The researchers reached a number of conclusions: –

  • The professional footballers average age at death was higher (67.9 years old, versus 64.7 for the control group);
  • Over 18 years, the ex-footballers were less likely to have died (15.4% of the ex-footballers having passed away, versus 16.5% of the control group);
  • The professional footballers were three-and-a-half times more likely to have died because of a neurodegenerative disease;
  • Alzheimer’s disease was the neurodegenerative disease with the strongest link to professional football. The ex-footballers were five times more likely to suffer from it than the control group;
  • The professional footballers were less likely to have died from heart disease (2.3% compared to 2.5% of the control group) or lung cancer (1% compared to 1.6% of the control group).

What is the cause?

The reason for the increased risk it is not known. The study was a cohort study, which are good at identifying patterns, but not the cause of the pattern.

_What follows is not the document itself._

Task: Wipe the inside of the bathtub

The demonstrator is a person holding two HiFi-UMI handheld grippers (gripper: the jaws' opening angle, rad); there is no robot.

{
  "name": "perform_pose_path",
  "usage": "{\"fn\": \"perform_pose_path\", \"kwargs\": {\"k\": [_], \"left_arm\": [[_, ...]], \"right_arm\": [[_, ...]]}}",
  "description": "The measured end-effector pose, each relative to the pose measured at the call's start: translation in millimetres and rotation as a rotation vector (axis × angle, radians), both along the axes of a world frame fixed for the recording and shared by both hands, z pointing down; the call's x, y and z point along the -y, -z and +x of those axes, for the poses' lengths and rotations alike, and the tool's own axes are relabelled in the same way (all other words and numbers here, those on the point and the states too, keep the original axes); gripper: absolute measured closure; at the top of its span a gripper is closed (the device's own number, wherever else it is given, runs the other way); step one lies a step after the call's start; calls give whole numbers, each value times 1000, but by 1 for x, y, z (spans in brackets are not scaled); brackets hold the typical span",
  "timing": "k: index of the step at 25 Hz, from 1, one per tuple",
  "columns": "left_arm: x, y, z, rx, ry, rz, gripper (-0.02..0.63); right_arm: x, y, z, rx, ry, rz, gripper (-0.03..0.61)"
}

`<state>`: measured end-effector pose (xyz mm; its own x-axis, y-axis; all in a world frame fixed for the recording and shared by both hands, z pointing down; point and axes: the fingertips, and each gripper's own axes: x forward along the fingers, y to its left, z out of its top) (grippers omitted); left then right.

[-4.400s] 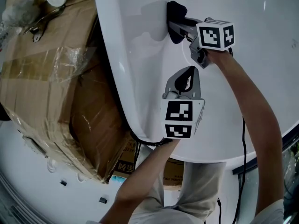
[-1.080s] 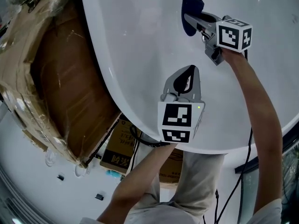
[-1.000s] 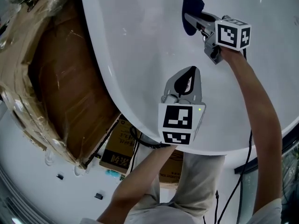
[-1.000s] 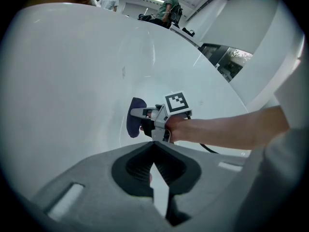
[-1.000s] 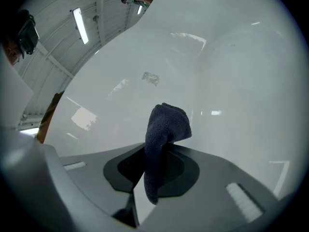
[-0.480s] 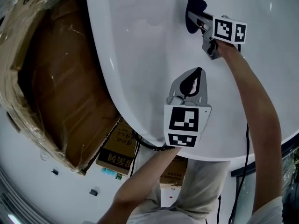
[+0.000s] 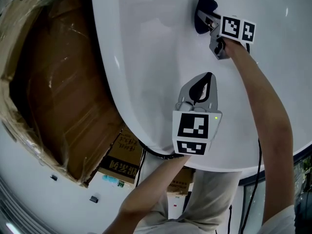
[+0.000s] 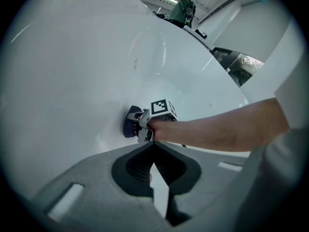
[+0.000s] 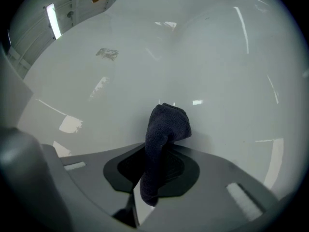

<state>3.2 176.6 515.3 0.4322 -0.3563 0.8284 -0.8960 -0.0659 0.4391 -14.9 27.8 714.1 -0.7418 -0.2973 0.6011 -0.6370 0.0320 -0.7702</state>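
**Item 1, bathtub** (image 7: pixel 146 57). White and glossy, it fills most of the head view. We find no brand or lettering on its surface. The picture edges cut off its far and right parts.

**Item 2, cloth** (image 7: pixel 205 5). Dark and bunched, it is pressed against the tub's inner wall at the far right. The right tool (image 7: pixel 202 17) grips its lower fold with the jaws closed on it. The upper bunch stands beyond the jaw tips and touches the white wall. From the head view the cloth hides those tips.

**Item 3, left tool** (image 7: pixel 207 79). It is held nearer, over the tub's inside, well apart from the cloth. Its jaw tips meet and nothing lies between them. Whether it touches the tub we cannot tell.

**Item 4, marker cubes.** One sits on the right tool (image 7: pixel 237 28) and one on the left (image 7: pixel 195 130). Both bear black-and-white square patterns without letters. A small green light (image 7: pixel 215 117) glows on the left one.

**Item 5, cardboard box** (image 7: pixel 58 82). Large, brown and wrapped in clear film, it stands left of the tub. The left and top edges cut it off.

**Item 6, carton** (image 7: pixel 121 160). Smaller and nearer, it lies partly under the tub's rim. It carries dark print, too small and tilted for us to read. Beside it is a small teal object (image 7: pixel 110 179) that we cannot identify.

**Item 7, cable** (image 7: pixel 258 165). Dark and thin, it runs beside the right forearm (image 7: pixel 263 111).
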Motion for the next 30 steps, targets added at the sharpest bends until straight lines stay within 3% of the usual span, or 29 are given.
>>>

Some people have anecdotally attributed the increased risk to heading the football. However, the researchers who conducted the study, along with The Professional Footballers’ Association (PFA) and The Football Association (FA), who commissioned it, have been open about the inability to attribute a cause.

One finding that makes the link to heading the ball harder to make is that that there was no significant difference in the risk to goalkeepers, compared to outfield players – despite them having vastly different roles in the game.

The ideas that dead injuries could be caused by heading the ball is not new though. An article titled “Danger in heading the ball”, published in the October 1966 edition of the Football League Review.

Could footballers claim compensation?

Brain injuries are often life-changing, so it’s understandable that those afflicted by avoidable injuries might want to seek compensation.

In order to succeed in a claim for personal injury in England or Wales, you must prove: –

    1. The person, or organisation, the claim is against owed a ‘duty of care’ to the person making the claim.

Various people and organisations could owe a duty of care to a professional footballer. The most obvious is their club, who are effectively their their employer. It might not be your everyday job, but they owe the same protections to their players, as your boss would to you.

    1. There was a breach of the duty of care.

You must prove that the person who owed a duty of care, acted in a way which was contrary to a reasonable body of professional opinion, at the time. Articles such as “Danger in heading the ball” might go some way towards doing this.

    1. The person making the claim would not have suffered the loss or damage claimed ‘but for’ the breach of duty.

Evidence from a medical expert would be needed to prove this, as it is in most claims.

What next

The research is the first peer-reviewed study that shows professional footballers are at an increased risk of neurodegenerative disease. It’s now incumbent on all interested parties to find out more about the causes and how the risks can be reduced.

The introduction of concussion protocols and improved medical facilities in recent years are promising, but those responsible must not rest on their laurels.